The Garuda Purana

by Manmatha Nath Dutt | 1908 | 245,256 words | ISBN-13: 9788183150736

The English translation of the Garuda Purana: contents include a creation theory, description of vratas (religious observances), sacred holidays, sacred places dedicated to the sun, but also prayers from the Tantrika ritual, addressed to the sun, to Shiva, and to Vishnu. The Garuda Purana also contains treatises on astrology, palmistry, and preci...

Chapter XCIII - Laws of virtue as promulgated by the holy Yajnavalkya

Maheshvara said:—Tell me, O Hari, O Madhava, O you who have destroyed the demon Keshi, what is it that led the holy Yajnavalkya, to lay down the rules of conduct in days of yore?

Said the god Hari:—Once on a time, the holy sages visited, in a body, the venerable Yajnavalkya in his hermitage at Mithila; and having duly made obeisance to him, they asked him about the rules of conduct to be observed by members of the different orders of society. Whereupon the self-controlled Yajnavalkya, meditating upon the self of Vishnu, replied as follows.

Yajnavalkya said:—Pious is the country where herds of black deer are found to roam about. Knowledge is in the Vedas, in the Puranas, in the different schools of philosophy such as the Nyaya, the Mimansa, etc., in the Dharma Shastras (Ethics and Social Economy) and in the books of money-making and temporal sciences: Manu, Vishnu, Yama, Angira, Vashishtha, Daksha, Samvarta, Shatatapa. Parashara, Apastambha, Ushana, Vyasa, Katyayana, Vrihaspati. Gautama, Shankha, Likhita, Harita, and Atri, are the names of the fourteen holy sages, who, having worshipped the god Vishnu, were enabled to become the ethical dictators and law-givers (Dharma-Shashtrakaras) of the ages in which they lived.
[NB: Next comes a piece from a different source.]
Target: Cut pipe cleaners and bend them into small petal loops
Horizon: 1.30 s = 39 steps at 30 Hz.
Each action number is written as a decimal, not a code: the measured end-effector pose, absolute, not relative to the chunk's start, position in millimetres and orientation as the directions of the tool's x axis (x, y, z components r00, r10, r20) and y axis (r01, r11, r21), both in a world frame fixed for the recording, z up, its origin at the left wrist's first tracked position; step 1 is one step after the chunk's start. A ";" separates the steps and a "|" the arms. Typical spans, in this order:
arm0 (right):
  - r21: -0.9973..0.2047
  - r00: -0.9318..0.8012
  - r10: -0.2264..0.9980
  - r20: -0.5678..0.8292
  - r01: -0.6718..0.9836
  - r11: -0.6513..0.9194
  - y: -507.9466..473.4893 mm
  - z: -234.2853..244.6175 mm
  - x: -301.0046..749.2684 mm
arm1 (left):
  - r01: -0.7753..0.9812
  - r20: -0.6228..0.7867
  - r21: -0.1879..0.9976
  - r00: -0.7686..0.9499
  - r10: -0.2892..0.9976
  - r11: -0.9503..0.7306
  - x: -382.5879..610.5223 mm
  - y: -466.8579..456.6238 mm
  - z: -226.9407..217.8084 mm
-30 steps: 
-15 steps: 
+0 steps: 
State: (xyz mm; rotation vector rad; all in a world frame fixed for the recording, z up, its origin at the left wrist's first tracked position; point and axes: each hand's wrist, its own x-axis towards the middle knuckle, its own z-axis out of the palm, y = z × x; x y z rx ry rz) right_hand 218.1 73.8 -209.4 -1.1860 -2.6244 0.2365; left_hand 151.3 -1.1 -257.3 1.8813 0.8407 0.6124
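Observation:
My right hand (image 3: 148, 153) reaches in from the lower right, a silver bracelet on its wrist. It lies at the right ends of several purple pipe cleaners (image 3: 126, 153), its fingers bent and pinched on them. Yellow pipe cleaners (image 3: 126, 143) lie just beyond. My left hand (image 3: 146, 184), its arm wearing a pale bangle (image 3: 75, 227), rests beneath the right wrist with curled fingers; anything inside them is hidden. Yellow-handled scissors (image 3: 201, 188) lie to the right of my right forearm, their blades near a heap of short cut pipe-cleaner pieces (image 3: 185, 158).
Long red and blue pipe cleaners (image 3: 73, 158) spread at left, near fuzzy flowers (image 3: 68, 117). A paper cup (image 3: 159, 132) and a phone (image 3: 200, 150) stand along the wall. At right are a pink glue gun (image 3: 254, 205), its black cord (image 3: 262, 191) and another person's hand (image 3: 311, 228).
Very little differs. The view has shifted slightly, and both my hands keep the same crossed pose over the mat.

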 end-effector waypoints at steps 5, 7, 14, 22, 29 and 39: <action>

A gift, made at a proper time and place, and to a deserving person in a true spirit of compassionate sympathy, carries, the merit of all sorts of pious acts. Right conduct, self-control, charity, annihilation of all killing propensities, reading of the Vedas, and the performance of ceremonial rites therein, enjoined to be performed, are the best of all pieties. Viewing of one’s own soul through self-communion, is the highest and most imperative of all religious duties. The four Vedas together with the Trividyas form the branch of learning which is called the Para-Vidya (Supreme knowledge.)

The first three of the four social orders of Brahmana, Kshatriya, Vaishya and Shudra, are called the twice-born castes, and all rites, from nativity to death, should be done unto them in the accompaniment of the Vedic hymns and verses.

The rite of Garbhadhanam (lit., rite for the taking of the womb) should be performed closely following upon the appearance of her first menses unto one’s wife, and the rite of Punsavanam (rite for the conception of a male-child) just as soon as the movements of the foetus in the womb would be felt by the mother. The rite of Sisanta should be done unto her in the sixth or in the eighth month of gestation, while the post-natal rites (Jatakarma) of the new-born babe should be performed after delivery.

The rite of naming (Nama-karanam) should be done unto the child on the eleventh day of its birth, while the rite of Nishkramanam (ceremonial taking of the child out of the room) should be done unto it, in the fourth month after delivery. The rite of Annaprashanam (first taking of boiled-rice by a child) should be done in the sixth month after its birth, while the rite of Chuda-karanam (tonsure) should be performed in accordance with the custom obtaining in the family. The sin, which attaches to the ovum and the semen, is absolved by the performance of the aforesaid rites, which should be omitted in the case of a female child, only on the occasion of whose marriage the Vedic Mantras should be recited.